PROBLEM TO WORK ON:
Word for word and without images, reproduce the listing that follows.

INFORMATION PROVIDED:
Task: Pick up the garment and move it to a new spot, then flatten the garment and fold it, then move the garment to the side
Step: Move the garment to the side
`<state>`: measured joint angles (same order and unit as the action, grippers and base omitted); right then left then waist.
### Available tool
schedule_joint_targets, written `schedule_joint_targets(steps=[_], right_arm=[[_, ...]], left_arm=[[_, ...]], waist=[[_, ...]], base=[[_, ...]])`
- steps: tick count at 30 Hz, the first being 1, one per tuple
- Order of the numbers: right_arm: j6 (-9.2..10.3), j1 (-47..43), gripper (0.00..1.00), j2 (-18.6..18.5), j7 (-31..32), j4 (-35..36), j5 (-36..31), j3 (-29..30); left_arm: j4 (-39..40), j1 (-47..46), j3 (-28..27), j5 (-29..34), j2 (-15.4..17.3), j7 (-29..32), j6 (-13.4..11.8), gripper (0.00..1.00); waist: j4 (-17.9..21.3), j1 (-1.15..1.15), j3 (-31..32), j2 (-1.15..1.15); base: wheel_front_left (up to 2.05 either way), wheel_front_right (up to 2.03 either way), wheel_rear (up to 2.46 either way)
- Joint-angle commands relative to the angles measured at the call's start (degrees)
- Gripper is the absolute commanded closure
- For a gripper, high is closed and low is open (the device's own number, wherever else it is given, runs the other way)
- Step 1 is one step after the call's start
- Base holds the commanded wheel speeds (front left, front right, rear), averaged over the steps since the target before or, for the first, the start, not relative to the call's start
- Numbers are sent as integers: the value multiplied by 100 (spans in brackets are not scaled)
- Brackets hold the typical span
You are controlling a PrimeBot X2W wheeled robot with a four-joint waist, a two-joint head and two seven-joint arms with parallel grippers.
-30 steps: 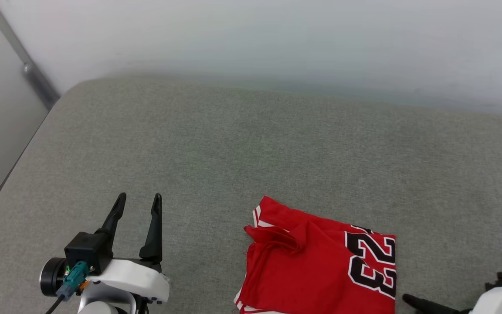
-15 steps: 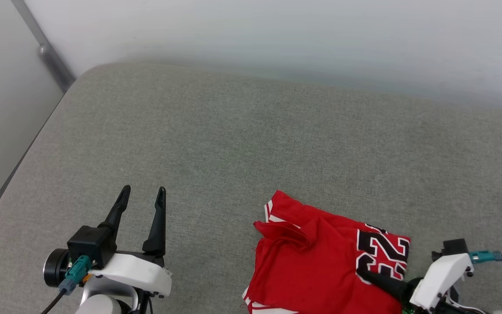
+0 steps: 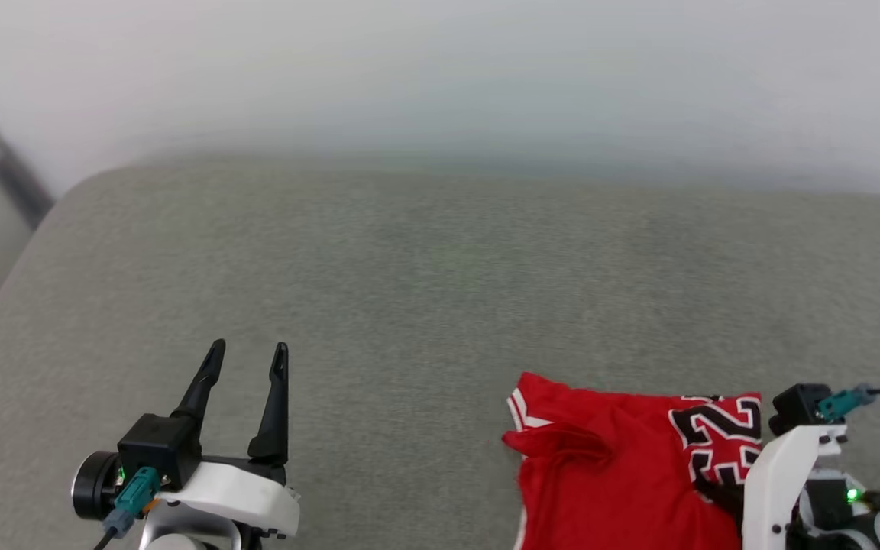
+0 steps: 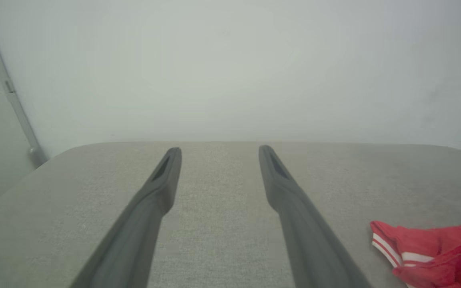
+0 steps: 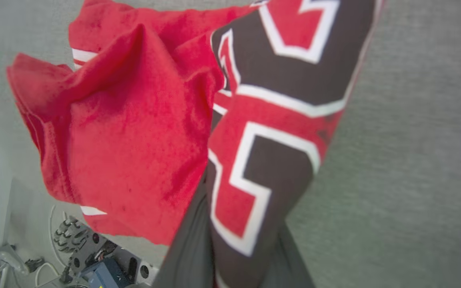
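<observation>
**Nipped at the numbered edge**

Pinches the garment (image 3: 608,481) in the right gripper (image 3: 721,495), with the fingers (image 5: 186,248) drawn narrow on a fold of the black, white-outlined number print (image 5: 278,100) (cloth sandwiched between them in the right wrist view). Leaves the rest of the red cloth bunched and trailing to the robot's left of the grip, ending in striped trim (image 3: 520,411). Cannot tell how much of that cloth rests on the grey cushioned surface (image 3: 425,275) and how much hangs clear. Places the garment at the near right part of that surface, close to the front edge.

Hovers the left gripper (image 3: 247,348) well apart to the left, fingers spread wide and holding nothing, over bare grey fabric. Catches the same striped trim at the lower right of the left wrist view, beside its own right finger.

Backs onto a pale wall (image 3: 440,69) beyond the surface, with a grey post (image 3: 4,172) at the far left.
</observation>
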<state>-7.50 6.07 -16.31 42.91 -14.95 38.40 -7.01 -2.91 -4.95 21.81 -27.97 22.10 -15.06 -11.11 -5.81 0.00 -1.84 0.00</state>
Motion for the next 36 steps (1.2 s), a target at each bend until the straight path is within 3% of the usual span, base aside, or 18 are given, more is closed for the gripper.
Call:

RESPONSE AREA:
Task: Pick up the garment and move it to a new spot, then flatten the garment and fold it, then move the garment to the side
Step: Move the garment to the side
`<state>`: measured joint angles (same order and unit as the action, grippers and base omitted); right then left then waist.
### Available tool
schedule_joint_targets, written `schedule_joint_targets(steps=[_], right_arm=[[_, ...]], left_arm=[[_, ...]], waist=[[_, ...]], base=[[_, ...]])`
- steps: tick count at 30 Hz, the first being 1, one per tuple
- Order of the numbers: right_arm: j6 (-9.2..10.3), j1 (-47..43), gripper (0.00..1.00), j2 (-18.6..18.5), j7 (-31..32), j4 (-35..36), j5 (-36..31), j3 (-29..30); left_arm: j4 (-39..40), j1 (-47..46), j3 (-28..27), j5 (-29..34), j2 (-15.4..17.3), j7 (-29..32), j6 (-13.4..11.8), gripper (0.00..1.00); waist: j4 (-17.9..21.3), j1 (-1.15..1.15), j3 (-31..32), j2 (-1.15..1.15); base: wheel_front_left (up to 2.05 either way), wheel_front_right (up to 2.03 either way), wheel_rear (up to 2.46 either way)
- Joint-angle commands relative to the angles measured at the call's start (degrees)
- Gripper is the absolute commanded closure
- For a gripper, high is closed and low is open (the device's own number, wherever else it is given, runs the other way)
- Step 1 is one step after the call's start
- Base holds the commanded wheel speeds (front left, front right, rear), averaged over the steps since the target before or, for the first, the start, not relative to the call's start
- Numbers are sent as integers: the value multiplied by 100 (spans in brackets are not scaled)
- Brackets hold the typical span
You are controlling a PrimeBot X2W wheeled robot with a four-joint waist, a two-joint head and two seven-joint arms with parallel grippers.
-30 steps: 
-15 steps: 
+0 steps: 
+0 steps: 
+0 steps: 
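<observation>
**Nipped at the numbered edge**

Pinches the garment (image 3: 608,481) in the right gripper (image 3: 721,495), with the fingers (image 5: 186,248) drawn narrow on a fold of the black, white-outlined number print (image 5: 278,100) (cloth sandwiched between them in the right wrist view). Leaves the rest of the red cloth bunched and trailing to the robot's left of the grip, ending in striped trim (image 3: 520,411). Cannot tell how much of that cloth rests on the grey cushioned surface (image 3: 425,275) and how much hangs clear. Places the garment at the near right part of that surface, close to the front edge.

Hovers the left gripper (image 3: 247,348) well apart to the left, fingers spread wide and holding nothing, over bare grey fabric. Catches the same striped trim at the lower right of the left wrist view, beside its own right finger.

Backs onto a pale wall (image 3: 440,69) beyond the surface, with a grey post (image 3: 4,172) at the far left.
</observation>
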<state>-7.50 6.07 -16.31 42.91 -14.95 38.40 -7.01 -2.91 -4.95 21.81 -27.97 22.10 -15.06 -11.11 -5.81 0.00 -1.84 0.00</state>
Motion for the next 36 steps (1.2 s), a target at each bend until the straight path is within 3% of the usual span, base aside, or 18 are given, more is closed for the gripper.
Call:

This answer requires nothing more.